OneNewsNow has a story about the Pentagon’s new policies regarding transgender members of the military. They give away their slant in the headline: “Operation Indulge Mental Illness is a go.” The American Psychological Association does not regard being transgender as a mental illness, but they do regard considering yourself an authority on a topic when you are not an authority to be a mental illness. So, really, Operation Indulge Mental Illness could be a name for OneNewsNow. For a classic case of projection, OneNewsNow gets a TWIT. You can read the story on their website.
Tony Perkins, the president of the Family Research Council (which seems to do no research before issuing silly statements like the following) said of the new regulation regarding transgender people in the military that the only worse thing that the President could have done would be to disband the military, then added, “I probably need to take it back when I said that the only worse thing the President could do would be to disband the military. Actually, that might be better. We’re probably better off without a military that is not compromised, because we think we have a military that’s defending our country and able to do that but we have a military that in many ways is a hollowed-out shell.” What makes it a hollowed-out shell in his opinion is the acceptance of gays and transgender people, but the military has found that accepting such people did nothing to destroy military preparedness. Again, though, this is accepting the word of professionals who know something about the field, rather than going with your own gut. In addition to his TWIT Award for overreacting, he also gets a rap on the knuckles for his bad grammar in saying we would be “better off without a military that is not compromised.” (He obviously means that we would be better off without a military that is compromised, and still better off with a military that is not compromised, but neither is what he said.) Right Wing Watch has this story.
You might have heard about the “Tranny Granny” Halloween costume. It was briefly available at Walmart.com as an item sold by a third party through that website, but Walmart.com has removed the listing, saying that it “obviously” violated the terms for selling on that site.
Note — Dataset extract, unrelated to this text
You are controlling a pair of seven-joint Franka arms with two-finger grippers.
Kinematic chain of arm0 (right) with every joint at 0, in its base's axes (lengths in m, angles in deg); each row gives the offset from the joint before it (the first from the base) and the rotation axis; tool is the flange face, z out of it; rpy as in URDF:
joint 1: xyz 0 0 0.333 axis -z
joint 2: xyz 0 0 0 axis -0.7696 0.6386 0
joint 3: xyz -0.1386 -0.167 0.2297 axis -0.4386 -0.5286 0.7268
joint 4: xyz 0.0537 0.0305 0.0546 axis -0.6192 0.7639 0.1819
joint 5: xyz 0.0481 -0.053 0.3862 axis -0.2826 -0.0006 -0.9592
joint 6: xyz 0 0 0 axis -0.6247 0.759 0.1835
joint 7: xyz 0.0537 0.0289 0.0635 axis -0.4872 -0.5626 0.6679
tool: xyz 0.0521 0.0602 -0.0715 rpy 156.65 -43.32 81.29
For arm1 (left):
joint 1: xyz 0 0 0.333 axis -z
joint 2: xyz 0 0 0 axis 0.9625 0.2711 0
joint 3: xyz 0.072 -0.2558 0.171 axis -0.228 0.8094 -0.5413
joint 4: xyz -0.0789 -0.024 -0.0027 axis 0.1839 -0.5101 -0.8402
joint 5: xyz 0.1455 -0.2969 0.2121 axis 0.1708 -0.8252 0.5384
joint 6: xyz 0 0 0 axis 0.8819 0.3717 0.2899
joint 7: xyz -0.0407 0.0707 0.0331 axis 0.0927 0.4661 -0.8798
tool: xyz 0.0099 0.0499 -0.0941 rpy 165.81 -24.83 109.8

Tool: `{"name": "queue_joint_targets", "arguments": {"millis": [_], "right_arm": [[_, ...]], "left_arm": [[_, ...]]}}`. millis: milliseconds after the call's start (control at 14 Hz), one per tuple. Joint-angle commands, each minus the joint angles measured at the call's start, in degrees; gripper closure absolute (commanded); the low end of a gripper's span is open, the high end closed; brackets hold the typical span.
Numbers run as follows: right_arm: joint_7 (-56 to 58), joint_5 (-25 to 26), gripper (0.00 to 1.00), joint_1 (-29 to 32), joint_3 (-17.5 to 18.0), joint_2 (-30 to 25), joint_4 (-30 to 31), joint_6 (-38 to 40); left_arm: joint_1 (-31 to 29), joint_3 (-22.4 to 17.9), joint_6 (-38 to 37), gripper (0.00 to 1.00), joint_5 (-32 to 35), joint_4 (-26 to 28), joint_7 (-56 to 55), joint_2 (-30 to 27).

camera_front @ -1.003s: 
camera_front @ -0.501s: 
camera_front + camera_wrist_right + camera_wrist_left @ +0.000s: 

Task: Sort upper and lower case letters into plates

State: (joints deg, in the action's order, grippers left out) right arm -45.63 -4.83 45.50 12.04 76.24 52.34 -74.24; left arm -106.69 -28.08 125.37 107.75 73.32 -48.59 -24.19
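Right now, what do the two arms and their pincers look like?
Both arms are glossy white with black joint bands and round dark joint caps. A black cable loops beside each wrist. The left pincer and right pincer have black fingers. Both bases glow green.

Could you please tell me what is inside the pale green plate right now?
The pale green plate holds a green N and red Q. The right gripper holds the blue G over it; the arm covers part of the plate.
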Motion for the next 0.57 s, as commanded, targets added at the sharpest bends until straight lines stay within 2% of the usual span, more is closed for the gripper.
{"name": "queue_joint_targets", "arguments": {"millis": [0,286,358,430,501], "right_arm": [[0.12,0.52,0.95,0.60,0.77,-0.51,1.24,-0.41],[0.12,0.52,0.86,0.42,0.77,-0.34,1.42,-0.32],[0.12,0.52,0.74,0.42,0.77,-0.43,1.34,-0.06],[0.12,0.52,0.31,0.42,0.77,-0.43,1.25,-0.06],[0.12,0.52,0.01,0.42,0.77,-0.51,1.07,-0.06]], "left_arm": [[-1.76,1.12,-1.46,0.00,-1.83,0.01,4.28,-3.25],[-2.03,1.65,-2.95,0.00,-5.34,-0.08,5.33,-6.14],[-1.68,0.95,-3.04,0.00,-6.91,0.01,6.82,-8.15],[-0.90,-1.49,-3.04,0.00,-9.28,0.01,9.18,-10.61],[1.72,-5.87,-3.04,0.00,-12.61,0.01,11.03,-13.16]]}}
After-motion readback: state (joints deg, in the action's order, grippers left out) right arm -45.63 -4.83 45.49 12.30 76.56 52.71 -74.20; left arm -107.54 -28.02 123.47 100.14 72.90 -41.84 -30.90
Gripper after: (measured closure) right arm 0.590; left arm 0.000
It has also been removed from Amazon’s website. A Canadian retailer, Glow Parties, pulled the item off its shelves after complaints; they say that it is not the item that they had ordered. A TWIT Award to the company which manufactured and distributed this costume. You can read more at LGBTQ Nation and the Halifax Herald.
For the past 50 years rebels in Columbia have been conducting a revolution against that country’s government. Both sides of the conflict have become worn down by the continued hostilities and the desire to forge a peace accord led to the negotiation of a deal between the government and the largest rebel group. But the deal had to be approved by the voters. Before the vote was taken opponents of the accord launched a campaign against it. One of their weapons was gender identity. How on Earth does gender identity come into play in a peace deal with rebels? Well, you have to be lying about it to the people but the accord opponents managed it. Read the story on the Quartz website.